The Dynamic Duo of PEAR::DB and Smarty
Subject:   Do not use smarty
Date:   2005-02-23 17:45:15
From:   mitchenall
Response to: Do not use smarty


It seems you have misunderstood the usefulness of template engines such as smarty. What smarty, and similar template engines, provide lets you decouple your core application logic from the presentation layer.

Making a weak statement like 'do not use any template system unless you have e.g. a big magazine which needs to change design very often.' is a ridiculous and absurd. How often do big magazines change their design? I think you'll find it's very little. In fact, if you're producing a site which changes design this often, you should be looking more at CSS, not just using template engines as this will give you more flexibility than a template engine will ever provide.

However, if your application logic is being re-used in a lot of applications, which is the case with a huge variety of websites and web applications, you can easily re-use your core code, just getting designers to change templates on a per-site basis, thus reducing costs associated with building new sites. Unless, of course, you like to rewrite all of your code for each new site you do and charge your clients accordingly. Maybe you want to keep yourself in a job by having to always write new PHP code mixed with HTML which nobody can maintain, rather than reusing previously written code and just getting the designers to work on the HTML side of things.
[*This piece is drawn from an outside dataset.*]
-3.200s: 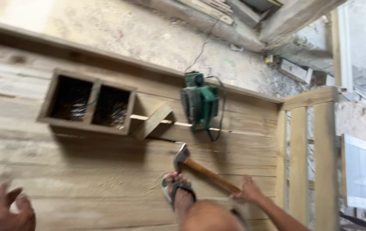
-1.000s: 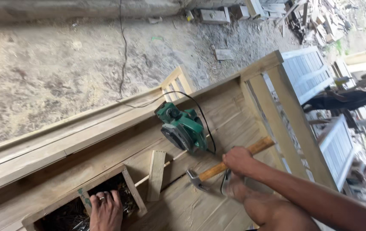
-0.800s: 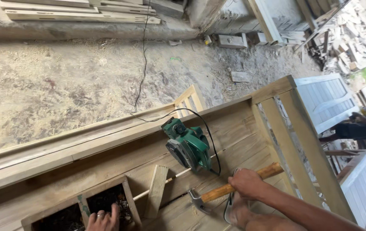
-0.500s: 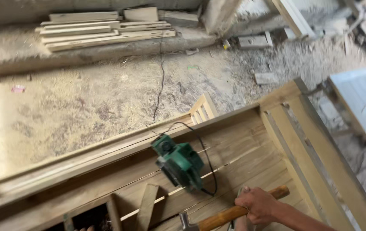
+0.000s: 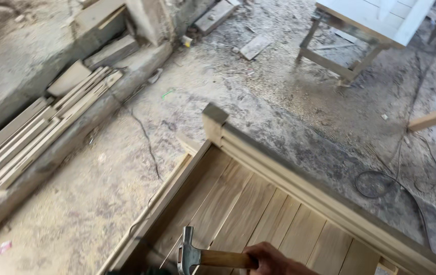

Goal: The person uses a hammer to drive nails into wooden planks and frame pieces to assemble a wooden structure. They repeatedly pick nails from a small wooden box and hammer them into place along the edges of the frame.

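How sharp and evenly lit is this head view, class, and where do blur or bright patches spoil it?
Head view: daylight, soft shadows. The white table top right is nearly washed out. The stacked planks and sawdust floor smear slightly with motion. The hammer in the right hand is fairly crisp but cropped by the bottom edge.

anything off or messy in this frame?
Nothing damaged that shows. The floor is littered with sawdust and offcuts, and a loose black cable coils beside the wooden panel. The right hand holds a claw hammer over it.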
You comments about introducing an additional level of indirection seem also incorrect to me. Smarty decouples the presentation of data from the logic which outputs the data. This is surely a good thing. It provides a separate layer for designers and programmers to concentrate on the presentation side of website, without having to get too involved with the core logic which produced that data.

I know the arguments about template engines being just as complicated as the PHP code we'd otherwise use with HTML stuck in the middle of it, but as far as I'm concerned, template engines used correctly provide a useful additional layer which ultimately makes more code re-usable. Used incorrectly, they add a level of indirection which makes the overall application slower and harder to maintain.

One problem with this article is that the author has shown few of the benefits of using template engines such as Smarty, but in order to do so, he'd have had to write a much larger article.

Another one of your comments is also wrong as far as I'm concerned, i.e. 'The chain from the caller to the output becomes unnecessarily long.' This is utter nonsense. Used correctly, the chain between the caller and output is actually greatly shortened, and the amount of information passed from the caller script to the template is greatly lessened, especially if you make good use of custom plug-ins for outputting content which is of no concern to the calling script.